Analysis of Existing Techniques for Alzheimer’s Disease Prediction Using ML
摘要
Alzheimer’s disease (AD) is a progressive disease that damages memory as well as other essential brain functions. The emerging discipline of artificial intelligence (AI), especially machine learning (ML) and deep learning (DL), has the potential to improve the ability of early detection and understanding of AD. Our review gives a synopsis of data from recent studies as we look into the diverse ML and DL algorithms used with neuroimaging and genetic data to evaluate their performance and find limitations.

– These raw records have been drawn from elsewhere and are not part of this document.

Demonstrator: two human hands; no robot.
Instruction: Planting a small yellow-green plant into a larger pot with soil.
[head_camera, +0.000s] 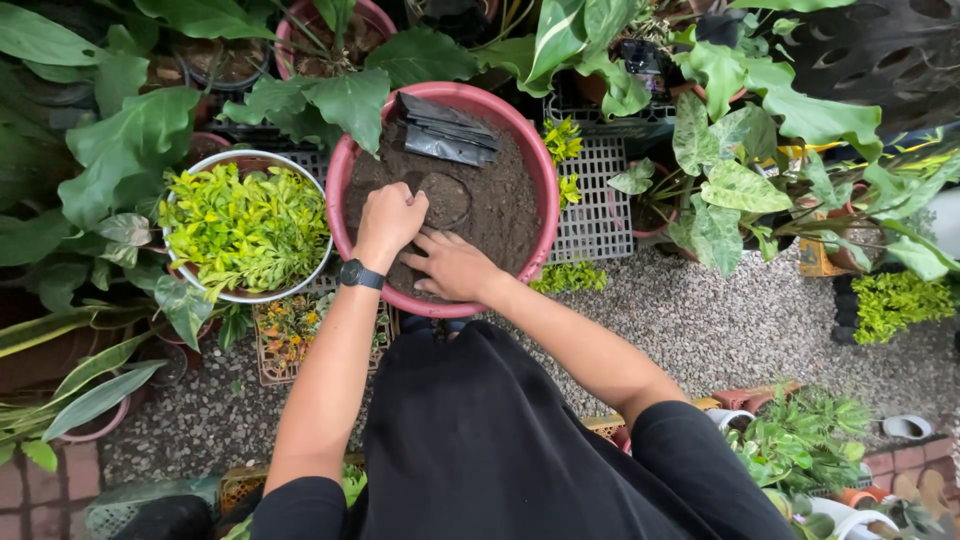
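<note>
The left hand (390, 220) was curled into a loose fist over the dark soil (500, 195), knuckles up, a black watch (361, 274) at its wrist; whether it had hold of anything inside the fist could not be told. The right hand (455, 265) lay open and flat, fingers spread, pressed on the soil just beside the left and holding nothing. Just beyond the left hand's knuckles a small round pot (447, 198) sat sunk in the soil. Both hands worked in the near half of the wide pink basin (540, 165), the right wrist crossing its near rim. At the far side a stack of black plastic bags (447, 135) rested on the soil, apart from the hands, with bare soil between.

To the left, a white bowl of yellow-green plants (245, 228) touched the basin's edge, and big green leaves (335, 100) hung over its far-left rim. To the right lay a grey plastic grid tray (595, 205), then open gravel (720, 325).
</note>
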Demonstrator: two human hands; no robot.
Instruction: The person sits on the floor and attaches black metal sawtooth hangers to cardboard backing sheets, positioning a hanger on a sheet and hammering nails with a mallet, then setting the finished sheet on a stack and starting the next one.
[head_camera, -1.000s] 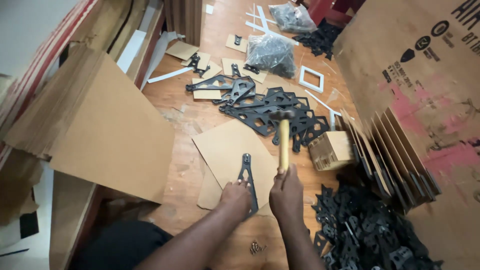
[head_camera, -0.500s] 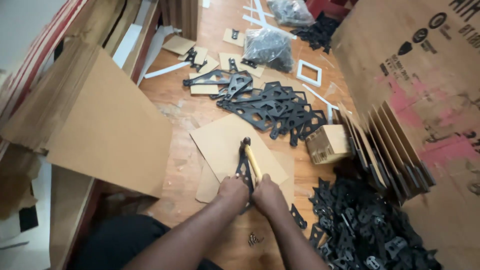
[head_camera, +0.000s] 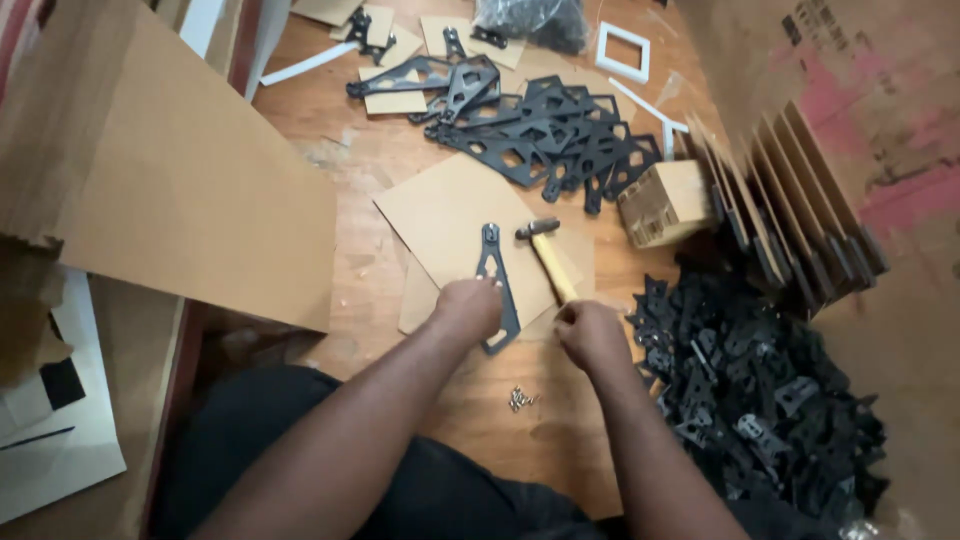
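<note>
A flat black triangular metal bracket (head_camera: 494, 277) lies on a square of brown cardboard (head_camera: 450, 225) on the wooden table. My left hand (head_camera: 470, 306) presses down on the bracket's lower part. My right hand (head_camera: 590, 332) grips the wooden handle of a small hammer (head_camera: 545, 255). The hammer's dark head rests low over the cardboard, just right of the bracket's top end. A few small metal fasteners (head_camera: 519, 399) lie on the wood between my forearms.
A heap of black brackets (head_camera: 545, 135) lies further back; a larger pile of small black parts (head_camera: 760, 385) sits at right. A small cardboard box (head_camera: 665, 203), upright cardboard dividers (head_camera: 790, 215), a large cardboard sheet (head_camera: 190, 200) at left, a white frame (head_camera: 622, 52).
The hammer was raised upright a second ago, then swung down; its head now lies low beside the bracket. My left hand stayed on the bracket. The camera moved closer.
</note>
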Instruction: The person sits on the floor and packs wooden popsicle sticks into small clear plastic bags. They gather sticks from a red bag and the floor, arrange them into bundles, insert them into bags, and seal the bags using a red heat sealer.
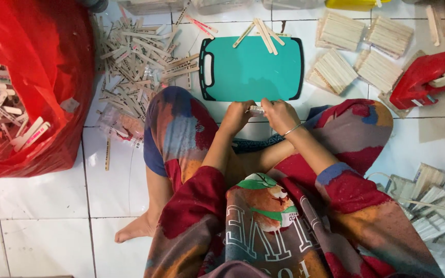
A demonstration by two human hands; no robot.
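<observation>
Holding a small pale bundle of sticks [256,109] between both hands, just off the near edge of the teal cutting board [253,69] and above the lap. Left hand [237,117] closed on the bundle's left end, fingers curled together around it. Right hand [279,114] closed on the right end, fingers bent over the top, thin bangle at the wrist. Exact grip of the fingertips underneath hidden.

Cutting board flat on the white tiled floor [42,206], handle slot at its left edge, centre bare. A few loose sticks [264,35] lying across its far edge. Scattered heap of flat wooden sticks [137,64] on the floor off the board's left edge. Red plastic bag [52,77] at the far left, open, more sticks inside. Four neat stacks of sticks [359,54] off the board's right edge, near the far right. Red tape dispenser [423,77] just right of those stacks. More bundled sticks [426,203] on the floor by the right knee.
</observation>
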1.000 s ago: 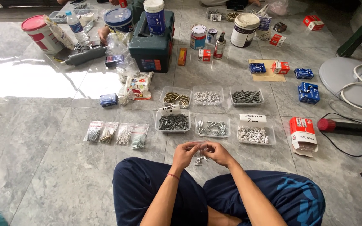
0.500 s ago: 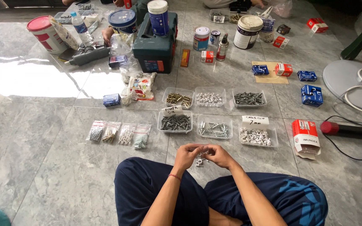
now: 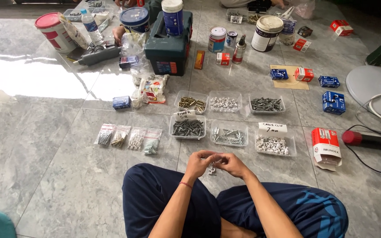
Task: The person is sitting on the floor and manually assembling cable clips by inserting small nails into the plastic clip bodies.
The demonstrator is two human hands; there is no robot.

Diagnostic accuracies of upto 99 per cent were achieved by Convolutional Neural Networks (CNN) on multimodal datasets. SHapley additive exPlanations (SHAP) and local interpretable model-agnostic explanations (LIME) produced accuracy of 97 per cent when combined with support vector machines (SVM). In methylation-based diagnostics, ensemble models achieved an area under curve (AUC) value of 0.998. In addition, we recommend future research directions to address the issues found. This comprehensive analysis seeks to give in-depth information for researchers and practitioners interested in using artificial intelligence for AD diagnosis and prognosis. Model interpretability and diagnostic accuracy have been significantly enhanced by the integration of neuroimaging, genetics as well as epigenetic data with explainable AI (XAI) techniques. It will be important that addressing remaining challenges like data heterogeneity and computational scalability are done for translating these improvements into real-world clinical applications and patient outcomes.